Astronomical Institute, Tohoku University, Sendai, Japan.
Nature. 2018 Jul;559(7715):585-588. doi: 10.1038/s41586-018-0329-2. Epub 2018 Jul 25.
The chemical compositions of stars encode those of the gas from which they formed, providing important clues regarding the formation histories of galaxies. A powerful diagnostic is the abundance of α elements (O, Mg, Si, S, Ca and Ti) relative to iron, [α/Fe]. The α elements are synthesized and injected into the interstellar medium by type II supernovae, which occur about ten million years after their originating stars form; by contrast, iron is returned to the interstellar medium by type Ia supernovae, which occur after a much longer timescale of roughly one billion years. Periods of rapid star formation therefore tend to produce high-[α/Fe] stellar populations (because only type II supernovae have time to contribute to interstellar-medium enrichment as the stellar population forms), whereas low-[α/Fe] stars require periods of star formation that last more than a few billion years (over which timescales type Ia supernovae begin to affect the elemental composition of the interstellar medium more strongly than type II supernovae). The existence of two distinct groups of stars in the solar neighbourhood, one with high [α/Fe] and the other with low [α/Fe], therefore suggests two different origins, but the mechanism by which this bimodal distribution arose remains unknown. Here we use a model of disk-galaxy evolution to show that the two episodes of star formation predicted by the 'cold flow' theory of galactic gas accretion also explain the observed chemical bimodality. In this scenario, the high-[α/Fe] stars form early, during an initial phase of accretion that involves infalling streams of cold primordial gas. There is then a hiatus of around two billion years until the shock-heated gas in the galactic dark-matter halo has cooled as a result of radiation and can itself commence accretion. The low-[α/Fe] stars form during this second phase. The peaks in these two star-formation episodes are separated by around five billion years. In addition, the large-scale variation in the abundance patterns of these two stellar populations that has been observed for the Milky Way is partially explained by the spatial variation in this gas-accretion history.

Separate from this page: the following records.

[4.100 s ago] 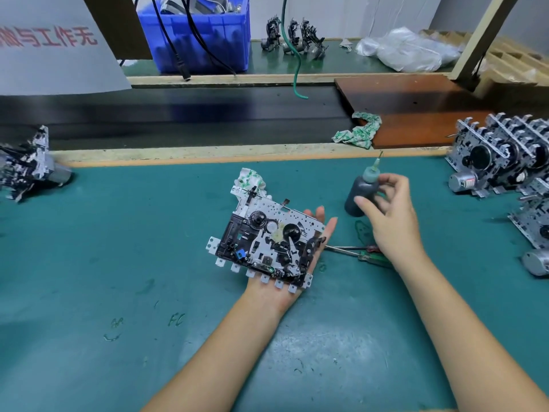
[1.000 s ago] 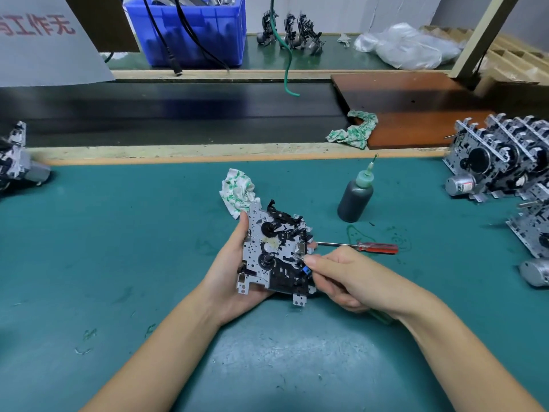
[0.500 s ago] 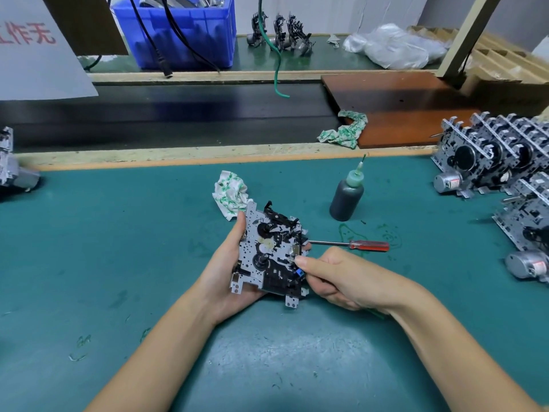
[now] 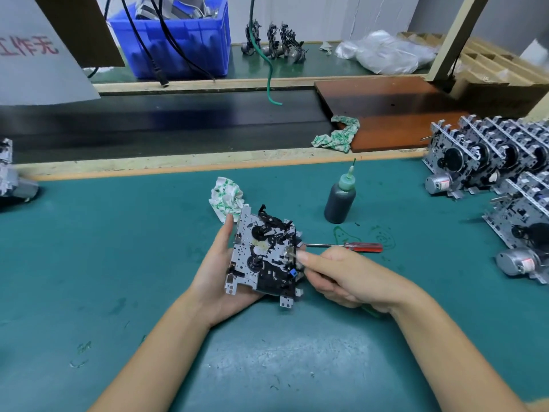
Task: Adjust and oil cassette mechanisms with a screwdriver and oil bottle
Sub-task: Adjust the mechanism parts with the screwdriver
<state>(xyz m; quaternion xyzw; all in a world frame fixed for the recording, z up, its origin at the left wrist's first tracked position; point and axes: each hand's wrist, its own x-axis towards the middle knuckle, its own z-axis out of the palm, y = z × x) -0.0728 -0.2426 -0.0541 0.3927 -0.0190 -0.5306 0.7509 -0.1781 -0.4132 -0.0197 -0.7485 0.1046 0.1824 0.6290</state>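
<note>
From the head camera I see my left hand [image 4: 221, 272] cradling the cassette mechanism [image 4: 265, 257] from its left side and below, thumb along its left edge, the plate tilted up toward me just above the green tabletop [image 4: 89, 263]. My right hand [image 4: 347, 278] is curled with the index finger stretched onto the mechanism's right edge; a bit of green handle peeks out beneath the palm, so it seems to grip a tool there, though most of that is hidden and I cannot tell what it is. A red-handled screwdriver [image 4: 353, 247] lies flat on the tabletop just beyond that hand, its tip pointing at the mechanism. The oil bottle [image 4: 340, 200] stands upright behind it, apart from both hands. A crumpled patterned rag [image 4: 227, 197] sits just behind the mechanism's top-left corner. Rows of finished mechanisms [image 4: 499, 162] crowd the right edge, and another one [image 4: 12, 179] rests at the far left. Past the wooden rail lie a second rag [image 4: 338, 138], a brown board [image 4: 395, 114], a blue bin [image 4: 175, 37] and a plastic bag [image 4: 386, 52].
</note>
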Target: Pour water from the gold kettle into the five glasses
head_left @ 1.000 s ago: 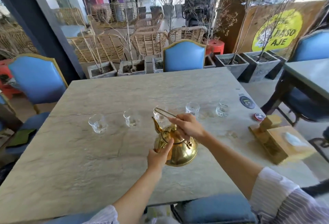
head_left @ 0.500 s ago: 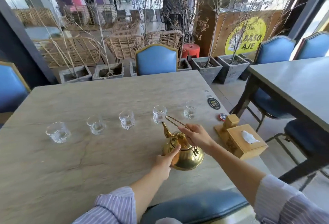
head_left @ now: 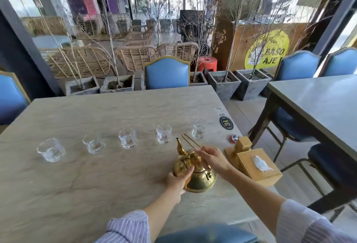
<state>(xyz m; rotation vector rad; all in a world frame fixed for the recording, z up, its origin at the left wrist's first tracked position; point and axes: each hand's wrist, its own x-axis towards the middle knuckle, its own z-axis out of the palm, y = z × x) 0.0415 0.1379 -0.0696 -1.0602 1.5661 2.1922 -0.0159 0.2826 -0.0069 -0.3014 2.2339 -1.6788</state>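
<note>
The gold kettle [head_left: 199, 179] stands on the stone table [head_left: 77, 184] near its front right, spout pointing away toward the glasses. My right hand [head_left: 214, 158] grips its thin wire handle from the right. My left hand [head_left: 176, 182] presses against the kettle's left side. Several clear glasses stand in a row across the table: the leftmost glass [head_left: 50, 150], a middle glass [head_left: 127, 140], and the rightmost glass [head_left: 199, 131], which is just beyond the spout. Whether they hold water is hard to tell.
A wooden tissue box [head_left: 257, 165] sits right of the kettle at the table's edge, with a small red tin [head_left: 234, 138] and a black coaster [head_left: 226, 123] behind it. Blue chairs [head_left: 167, 72] surround the table; a second table [head_left: 318, 100] stands to the right.
The view has swung to the right, so the glasses now sit further left. Both hands stay on the kettle, which remains on the table.
</note>
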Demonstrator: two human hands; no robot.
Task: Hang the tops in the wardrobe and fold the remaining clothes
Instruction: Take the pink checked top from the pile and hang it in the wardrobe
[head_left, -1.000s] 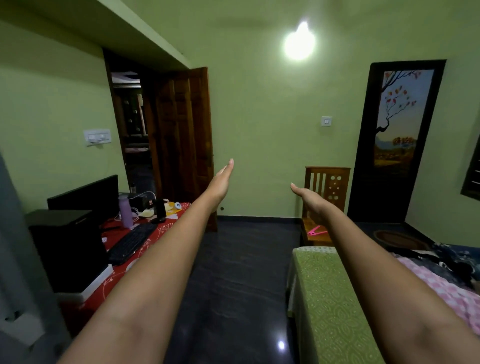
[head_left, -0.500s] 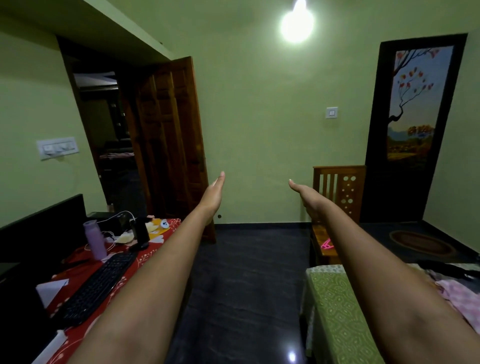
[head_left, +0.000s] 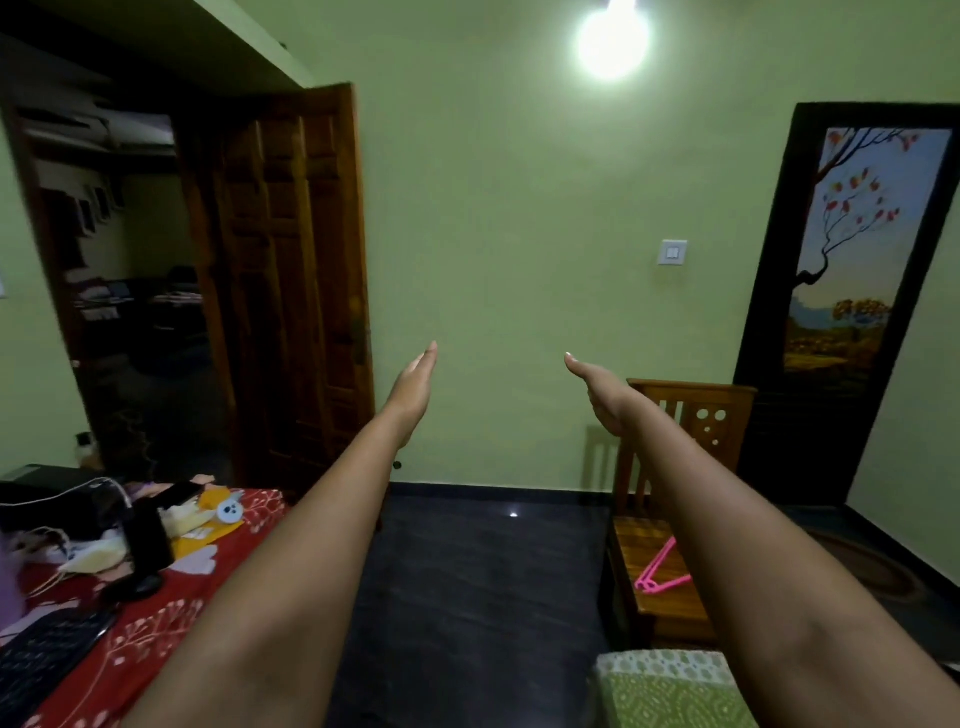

恒星的化学成分编码了它们形成时的气体化学成分,为星系的形成历史提供了重要线索。一个有力的诊断方法是α元素(O、Mg、Si、S、Ca 和 Ti)相对于铁的丰度[α/Fe]。α元素是由 II 型超新星合成并注入星际介质的,它们发生在其起源恒星形成后约一千万年;相比之下,铁是由 Ia 型超新星返回星际介质的,它们发生在更长的大约十亿年的时间尺度上。因此,快速的恒星形成期往往会产生高[α/Fe]恒星群体(因为只有 II 型超新星有时间在恒星群体形成时对星际介质的富化做出贡献),而低[α/Fe]恒星则需要持续数十亿年以上的恒星形成期(在这段时间内,Ia 型超新星开始比 II 型超新星更强烈地影响星际介质的元素组成)。太阳附近存在两组截然不同的恒星,一组具有高[α/Fe],另一组具有低[α/Fe],因此表明有两种不同的起源,但这种双峰分布的形成机制仍不清楚。在这里,我们使用盘星系演化模型表明,星系气体吸积的“冷流”理论所预测的两个恒星形成期也解释了观测到的化学双峰。在这种情况下,高[α/Fe]恒星形成得更早,在涉及冷原始气体流入流的初始吸积阶段形成。然后,大约有 20 亿年的停顿,直到由于辐射而冷却下来的星系暗物质晕中的热激气体本身可以开始吸积。低[α/Fe]恒星在第二阶段形成。这两个恒星形成期的峰值相隔约 50 亿年。此外,对银河系观测到的这两种恒星群体丰度模式的大规模变化部分可以通过这种气体吸积历史的空间变化来解释。